NOTE: if the location path of the block is relative, it is searched by 
starting from the cocoon war context. The block content is *always* 
extracted from the archives and saves "as is" inside the folder.

NOTE (development time): in order to simplify block creation and 
development, it will be possible to explicity indicate the location of 
an already existing and extracted block implementation on disk. The 
block manager should also have autoreloading features (configurable, of 
course) that should reload the configurations, the wiring and the 
exposed components when they are changed.

                                         - o -


Issues that were still unsolved
-------------------------------



1) block identification

All blocks (behaviors and implementations) are identified by a URI. the 
format of the URI is as follows:

      cob:organization/name/x.y(.z)

where

   cob: is a virtual protocol that is used instead of http:// to avoid 
the problem of mistaking the URI for a URL

   "organization" is the unique identifier for the organization that is 
responsible for the maintenance of that identifier. the ICANN domain 
name should be used [for example, apache.org for the ASF and so on]

   "name" is the unique name of the identifier. it is suggested that a 
path delimiter is used to further specialize the name (see belows for 
examples)

   x.y.z is the version identifier

    x -> major (>= 1)
    y -> minor (>= 0)
    z -> bugfix (>= 0) (only for implementations)

NOTE: identifiers are case insensitive.

Example of good identifiers are

   cob:apache.org/cocoon/PDF/2.6
   cob:apache.org/cocoon/Fop/3.4.34
   cob:apache.org/cocoon/iText/1.0.43
   cob:mycompany.com/mydepartment/myself/myblock/3.2.23

example of bad identifiers

   cob:cocoon.apache.org/whatever/2.3.434

the use of the virtual host instead of the domain name should be 
avoided because it mixes location and identification concerns.

   cob:apache.org/cocoon/block/whatever/2.3.4

the inclusion of the "block" name should be avoided because redundant 
(the cob virtual protocol was introduced exactly to specify block 
specificity and avoid location and identification semantic collisions)

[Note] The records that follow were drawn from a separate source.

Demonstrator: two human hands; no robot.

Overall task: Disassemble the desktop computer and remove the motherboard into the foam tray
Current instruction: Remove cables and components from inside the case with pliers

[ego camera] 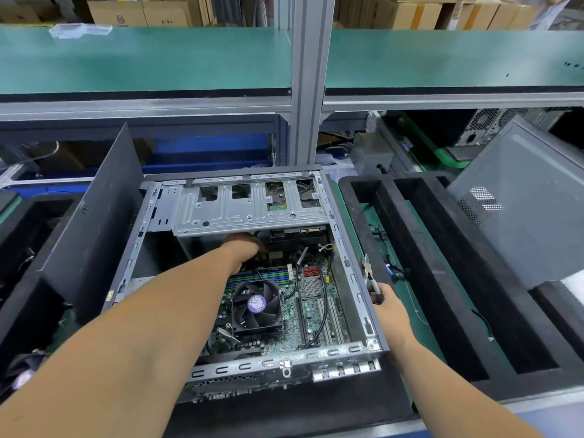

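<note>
Forearms fill the near edge of my view, both reaching into the job. Closest to me is the open computer case [252, 363] lying on its side on the counter [420, 238], its port panel toward me. My right hand [390, 306] rests at the case's right rim, fingers wrapped around the handles of a pair of cutters [369, 275] whose tips point up and away. Inside the case the motherboard [311, 306] is still seated on the floor of the chassis, with the cooler fan [256, 306] on it and black cables [320, 311] running across it.

Further in, my left hand [245, 248] reaches under the raised drive cage [252, 205], down among the connectors at the board's far edge. Its fingers are hidden in the shadow there, so I cannot tell whether they grip anything.

I judge this to be the cable-clearing step: the board cannot come out while leads and ties hold it. Next I would need to free whatever plug my left hand is on, cut any tie, then lift the board out.

To the right, just beside the case, the black foam tray [407, 222] waits, with a grey side panel [524, 216] leaning behind it. A green shelf [142, 58] spans the far background.
</note>
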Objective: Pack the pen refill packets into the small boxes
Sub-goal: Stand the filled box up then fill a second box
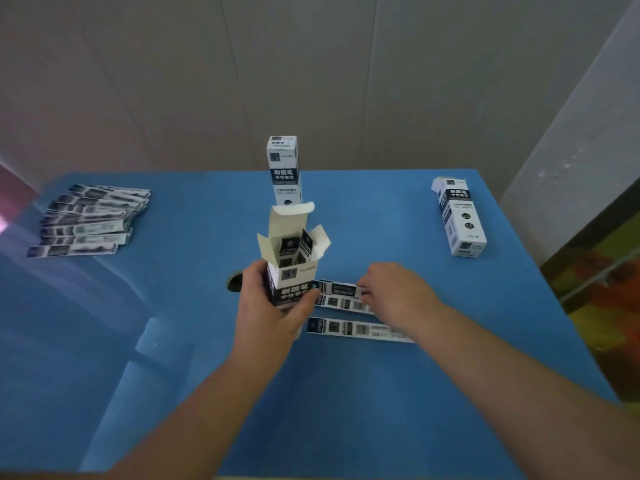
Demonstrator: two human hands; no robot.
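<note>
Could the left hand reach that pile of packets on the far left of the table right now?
Probably not at once: the left hand grips the open box. The table between it and the packet pile shows nothing in the way, so freeing the hand should do.

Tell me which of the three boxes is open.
The box gripped by the left hand, flaps up; the far box and right-hand box look closed.

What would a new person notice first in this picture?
The eye goes first to the open box, held upright by the left hand at the middle of the blue table, with packets already inside. Beside it the right hand reaches onto loose packets lying flat. A fanned pile of packets lies far left, and two more boxes stand behind and far right.
</note>
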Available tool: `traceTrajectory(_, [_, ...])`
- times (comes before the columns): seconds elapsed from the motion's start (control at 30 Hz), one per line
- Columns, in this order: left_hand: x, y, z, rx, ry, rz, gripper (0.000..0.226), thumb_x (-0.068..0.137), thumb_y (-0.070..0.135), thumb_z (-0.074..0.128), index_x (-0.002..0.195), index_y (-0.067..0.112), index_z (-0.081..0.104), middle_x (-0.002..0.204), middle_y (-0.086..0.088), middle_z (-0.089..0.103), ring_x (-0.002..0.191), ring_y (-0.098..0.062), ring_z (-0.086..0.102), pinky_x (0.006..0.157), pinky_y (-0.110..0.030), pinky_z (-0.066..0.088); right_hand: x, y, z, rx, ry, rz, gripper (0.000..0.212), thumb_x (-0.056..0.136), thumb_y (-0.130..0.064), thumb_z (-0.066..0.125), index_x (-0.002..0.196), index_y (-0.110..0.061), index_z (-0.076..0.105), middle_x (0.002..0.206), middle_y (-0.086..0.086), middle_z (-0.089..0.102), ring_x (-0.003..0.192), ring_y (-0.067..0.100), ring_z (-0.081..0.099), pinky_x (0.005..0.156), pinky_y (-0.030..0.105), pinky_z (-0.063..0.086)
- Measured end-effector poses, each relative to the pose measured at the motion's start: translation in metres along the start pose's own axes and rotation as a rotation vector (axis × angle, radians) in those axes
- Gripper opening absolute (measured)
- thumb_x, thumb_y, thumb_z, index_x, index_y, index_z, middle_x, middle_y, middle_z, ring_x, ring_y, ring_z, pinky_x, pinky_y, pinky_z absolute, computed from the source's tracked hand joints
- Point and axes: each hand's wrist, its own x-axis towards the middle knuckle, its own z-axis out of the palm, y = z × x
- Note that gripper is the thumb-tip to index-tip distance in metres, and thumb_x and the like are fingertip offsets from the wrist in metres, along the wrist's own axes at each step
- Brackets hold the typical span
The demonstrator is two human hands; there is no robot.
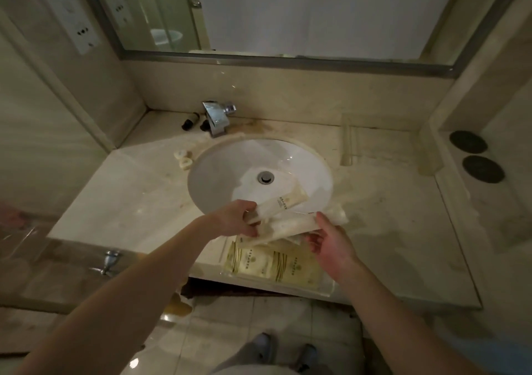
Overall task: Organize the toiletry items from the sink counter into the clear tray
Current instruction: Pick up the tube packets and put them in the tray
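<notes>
My left hand (pixel 234 220) grips the near end of a long cream toiletry packet (pixel 280 202) that juts out over the sink bowl. My right hand (pixel 328 240) pinches a second cream packet (pixel 290 225) lying crosswise just below the first. Both hands hover above the clear tray (pixel 226 255) at the counter's front edge, which holds yellowish-green printed sachets (pixel 270 263). Two small round soaps (pixel 184 158) lie left of the sink. Two dark-capped small bottles (pixel 191 121) lie beside the faucet.
The white sink bowl (pixel 224 173) with its drain fills the counter's middle. A chrome faucet (pixel 217 115) stands behind it. A second clear tray (pixel 349 140) sits at the back right. Two dark round coasters (pixel 475 155) lie on the right ledge. A mirror is above.
</notes>
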Motion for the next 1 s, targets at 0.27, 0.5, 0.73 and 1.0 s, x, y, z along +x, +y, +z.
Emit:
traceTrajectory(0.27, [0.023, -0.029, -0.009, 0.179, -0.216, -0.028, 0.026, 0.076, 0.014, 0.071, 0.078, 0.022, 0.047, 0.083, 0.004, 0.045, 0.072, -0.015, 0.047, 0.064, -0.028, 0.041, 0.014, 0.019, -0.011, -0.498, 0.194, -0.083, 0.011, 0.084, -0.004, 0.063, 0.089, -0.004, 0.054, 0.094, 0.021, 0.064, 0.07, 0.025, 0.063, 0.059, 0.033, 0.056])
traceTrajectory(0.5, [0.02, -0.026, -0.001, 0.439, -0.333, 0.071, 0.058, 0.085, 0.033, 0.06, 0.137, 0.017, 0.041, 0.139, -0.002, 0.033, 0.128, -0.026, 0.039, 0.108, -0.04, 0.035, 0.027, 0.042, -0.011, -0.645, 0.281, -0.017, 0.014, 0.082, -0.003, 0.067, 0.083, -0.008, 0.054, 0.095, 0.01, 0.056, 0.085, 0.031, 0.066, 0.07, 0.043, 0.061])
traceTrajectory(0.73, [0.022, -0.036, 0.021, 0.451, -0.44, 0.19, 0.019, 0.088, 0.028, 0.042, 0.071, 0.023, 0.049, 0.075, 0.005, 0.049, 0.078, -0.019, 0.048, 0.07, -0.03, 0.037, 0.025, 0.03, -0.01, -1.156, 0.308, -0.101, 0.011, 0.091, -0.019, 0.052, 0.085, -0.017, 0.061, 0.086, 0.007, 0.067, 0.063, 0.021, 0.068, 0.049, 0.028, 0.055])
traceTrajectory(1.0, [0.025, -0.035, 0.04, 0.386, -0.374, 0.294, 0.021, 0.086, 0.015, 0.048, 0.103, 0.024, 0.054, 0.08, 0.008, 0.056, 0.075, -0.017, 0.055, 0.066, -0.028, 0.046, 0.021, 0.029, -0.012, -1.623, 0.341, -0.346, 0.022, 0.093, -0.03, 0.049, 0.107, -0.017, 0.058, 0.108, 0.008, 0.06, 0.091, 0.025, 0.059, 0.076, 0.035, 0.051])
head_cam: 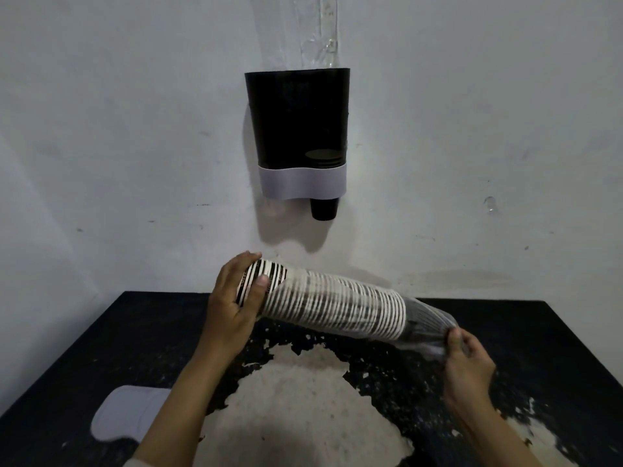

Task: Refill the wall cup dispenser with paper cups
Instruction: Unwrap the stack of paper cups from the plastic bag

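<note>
Worn, pale patch [303, 399] at the near middle of the black surface [505, 338], where the dark coating has flaked off; flakes ragged around its edge. Pale grey flat piece [129, 414] with rounded corners lies on the surface at near left, just beside the left forearm.

Both forearms reach forward over the surface. Left hand [232, 305] grasps the narrow, base end of a stack of paper cups [330, 310]: thumb across the front of the striped black-and-white end cup, fingers curled over its top. Stack is held roughly horizontal above the surface, base end to the left and slightly higher, rims stepping out to the right. It does not touch the surface.

Right hand [467, 358] is clenched on the bunched end of a clear plastic sleeve [428, 328], which trails off the wide end of the stack. Sleeve looks drawn partly off; how much of the stack it covers cannot be told.

Wall cup dispenser [298, 129] is mounted on the whitish wall [118, 112] beyond the surface, above the stack and well apart from it. Body dark and see-through, grey band around its bottom. A few cup rims show inside at lower right, and one black cup [323, 207] pokes out below the band on that side. Left half appears empty. Clear tube [320, 28] runs up the wall above the dispenser.
</note>
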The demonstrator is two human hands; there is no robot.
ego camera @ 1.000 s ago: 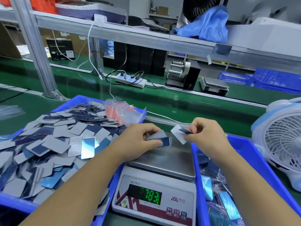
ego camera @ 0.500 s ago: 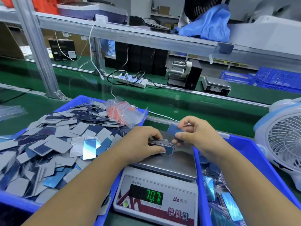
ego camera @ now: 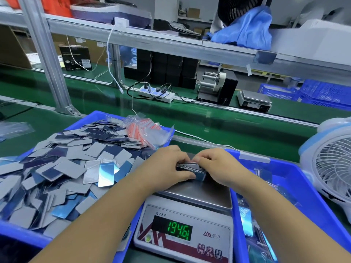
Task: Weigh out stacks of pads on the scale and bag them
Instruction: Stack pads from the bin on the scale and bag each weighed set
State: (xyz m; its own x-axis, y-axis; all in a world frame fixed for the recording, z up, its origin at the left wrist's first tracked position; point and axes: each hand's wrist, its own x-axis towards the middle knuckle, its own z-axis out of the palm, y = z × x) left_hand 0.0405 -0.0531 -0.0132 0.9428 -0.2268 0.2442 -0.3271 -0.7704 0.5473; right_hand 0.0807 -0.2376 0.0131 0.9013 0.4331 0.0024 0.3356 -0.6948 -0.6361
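Both hands have come down together since the earlier frame, and the single pad the right hand [ego camera: 218, 168] held apart is no longer separate. The left hand [ego camera: 167, 168] and the right hand clamp a stack of pads [ego camera: 191, 169] from either side on the scale [ego camera: 199, 194] pan, at the desk's near edge. Fingers hide most of the stack. The display reads 194.61.

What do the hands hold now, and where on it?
Both hands grip one stack of pads on the scale: left hand on its left end, right hand on its right end.
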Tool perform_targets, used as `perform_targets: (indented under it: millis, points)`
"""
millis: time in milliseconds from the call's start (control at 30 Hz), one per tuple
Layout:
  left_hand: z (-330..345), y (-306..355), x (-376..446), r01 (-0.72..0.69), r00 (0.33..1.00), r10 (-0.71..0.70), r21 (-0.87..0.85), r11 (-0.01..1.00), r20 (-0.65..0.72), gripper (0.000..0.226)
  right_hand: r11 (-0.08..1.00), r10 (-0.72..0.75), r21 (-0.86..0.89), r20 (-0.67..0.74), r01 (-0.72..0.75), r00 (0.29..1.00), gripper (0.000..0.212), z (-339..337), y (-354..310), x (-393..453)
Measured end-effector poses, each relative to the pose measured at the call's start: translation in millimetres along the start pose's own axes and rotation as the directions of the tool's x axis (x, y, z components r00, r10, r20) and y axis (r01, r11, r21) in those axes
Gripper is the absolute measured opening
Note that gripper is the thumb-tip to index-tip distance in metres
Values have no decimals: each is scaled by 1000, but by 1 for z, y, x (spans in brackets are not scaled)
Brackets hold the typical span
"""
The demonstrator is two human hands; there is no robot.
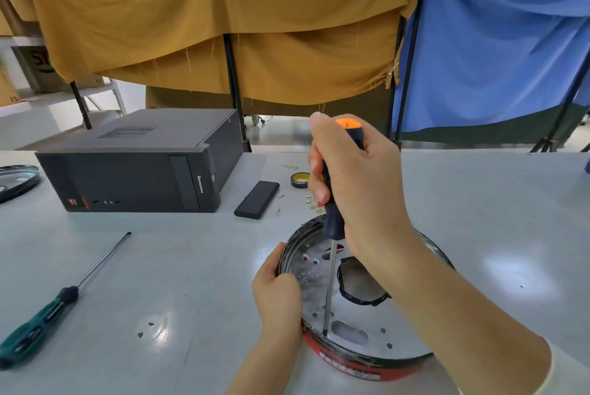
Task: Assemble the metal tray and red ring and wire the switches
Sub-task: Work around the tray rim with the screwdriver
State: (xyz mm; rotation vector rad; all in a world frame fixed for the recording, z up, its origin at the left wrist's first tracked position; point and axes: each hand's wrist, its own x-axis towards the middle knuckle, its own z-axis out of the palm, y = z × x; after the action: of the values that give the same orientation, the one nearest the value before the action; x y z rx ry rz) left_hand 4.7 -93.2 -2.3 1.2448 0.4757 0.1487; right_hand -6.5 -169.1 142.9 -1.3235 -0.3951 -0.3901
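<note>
Metal tray (367,327), seated in red ring (367,370) on the grey table (191,267): left hand (277,289) fingers curled over its left rim, right hand (351,177) gripping an orange-capped screwdriver (332,219) upright, tip on the tray's near edge.

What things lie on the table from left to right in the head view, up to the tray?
Green-handled screwdriver → black Lenovo computer case → black rectangular block → left hand gripping the metal tray on the red ring.
</note>
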Motion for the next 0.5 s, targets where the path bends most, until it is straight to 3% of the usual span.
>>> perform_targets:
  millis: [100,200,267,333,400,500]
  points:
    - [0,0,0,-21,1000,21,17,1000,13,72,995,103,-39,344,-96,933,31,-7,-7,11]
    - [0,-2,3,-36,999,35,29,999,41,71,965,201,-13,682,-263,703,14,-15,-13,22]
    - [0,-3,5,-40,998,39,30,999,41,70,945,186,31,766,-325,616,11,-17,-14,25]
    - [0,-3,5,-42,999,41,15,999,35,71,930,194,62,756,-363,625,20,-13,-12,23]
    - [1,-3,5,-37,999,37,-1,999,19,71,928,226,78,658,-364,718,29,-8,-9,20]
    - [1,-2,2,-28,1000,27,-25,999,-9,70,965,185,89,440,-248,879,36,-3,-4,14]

   cob:apache.org/cocoon/PDF/Fop/2.3.43

information of what behavior is implemented by a given block 
implementation should not be included in the identifier.




  2) dependency ranges

When a block implementation depends on another block (either 
implementation or behavior), it should be able to have an 'elastic' 
dependency which doesn't connect it to the versioned identifier, but to 
a range of those versions.

Instead of explicitly indicate the range description language, it is 
suggested to implicity describe range rules. These implicit range rules 
are:

  a) if the dependency doesn't include the version, all versions are 
matched

   ex: both "cob:apache.org/blah/1.0" and "cob:apache.org/blah/3.43.342" 
are matched by "cob:apache.org/blah"

  b) if the dependency includes a version, versions are matched with the 
following rules

    i) if major is equal
    ii) if minor is greater or equal
    iii) in case of implementations and if minor is equal, if bugfix is 
greater or equal

   ex: depending on "cob:apache.org/blah/2.0.34" will match

         - cob:apache.org/blah/2.0.345
         - cob:apache.org/blah/2.3.23

but not

         - cob:apache.org/blah/1.0.0
         - cob:apache.org/blah/34.323.324534



  3) persistent service behavior with hot deployment

One of the big issues with hot deployment is the potentially 
inconsistent state of the persistent services contained by one block 
and used by another when the providing block is redeployed.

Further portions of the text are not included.